Investor Perlu Mencermati Risiko
Meskipun pandangan Tom Lee terhadap Ethereum tergolong optimistis, investor tetap perlu berhati-hati.
Harga aset kripto sangat volatil dan dapat berubah secara cepat akibat kondisi makroekonomi, kebijakan bank sentral, sentimen investor, arus dana institusional, maupun perkembangan regulasi.
Karena itu, pernyataan seorang tokoh pasar tidak dapat dijadikan satu-satunya dasar untuk mengambil keputusan investasi.
Investor perlu mempertimbangkan fundamental, valuasi, kondisi pasar, manajemen risiko, serta tujuan investasi masing-masing.
Kesimpulan
Baca Juga: Exness Meluncurkan Fitur Baru untuk Meningkatkan Pengalaman Trading
Pernyataan Tom Lee kembali menempatkan Ethereum dalam pembahasan mengenai masa depan infrastruktur keuangan global.
Menurut Lee, Ethereum berpotensi menjadi lapisan penyelesaian transaksi bagi Wall Street dan artificial intelligence. Pandangan tersebut didukung oleh meningkatnya pembahasan mengenai tokenisasi aset tradisional serta perkembangan agentic AI.

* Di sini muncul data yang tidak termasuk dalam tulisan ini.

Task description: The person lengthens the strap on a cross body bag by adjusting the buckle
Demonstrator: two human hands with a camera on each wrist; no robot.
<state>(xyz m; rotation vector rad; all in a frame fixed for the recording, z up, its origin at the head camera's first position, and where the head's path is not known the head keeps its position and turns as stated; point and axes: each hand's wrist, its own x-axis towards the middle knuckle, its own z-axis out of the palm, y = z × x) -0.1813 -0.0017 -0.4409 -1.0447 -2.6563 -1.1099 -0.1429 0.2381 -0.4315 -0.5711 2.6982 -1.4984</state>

Di tengah koreksi pasar kripto, ETH juga menunjukkan ketahanan relatif terhadap sejumlah aset kripto besar lainnya. Namun, masih terlalu dini untuk menyimpulkan bahwa pergerakan tersebut merupakan awal dari perubahan tren jangka panjang.
Bagi pelaku pasar, perkembangan Ethereum, rasio ETH/BTC, adopsi institusional, tokenisasi aset, serta perkembangan AI menjadi sejumlah faktor penting yang layak dipantau ke depan.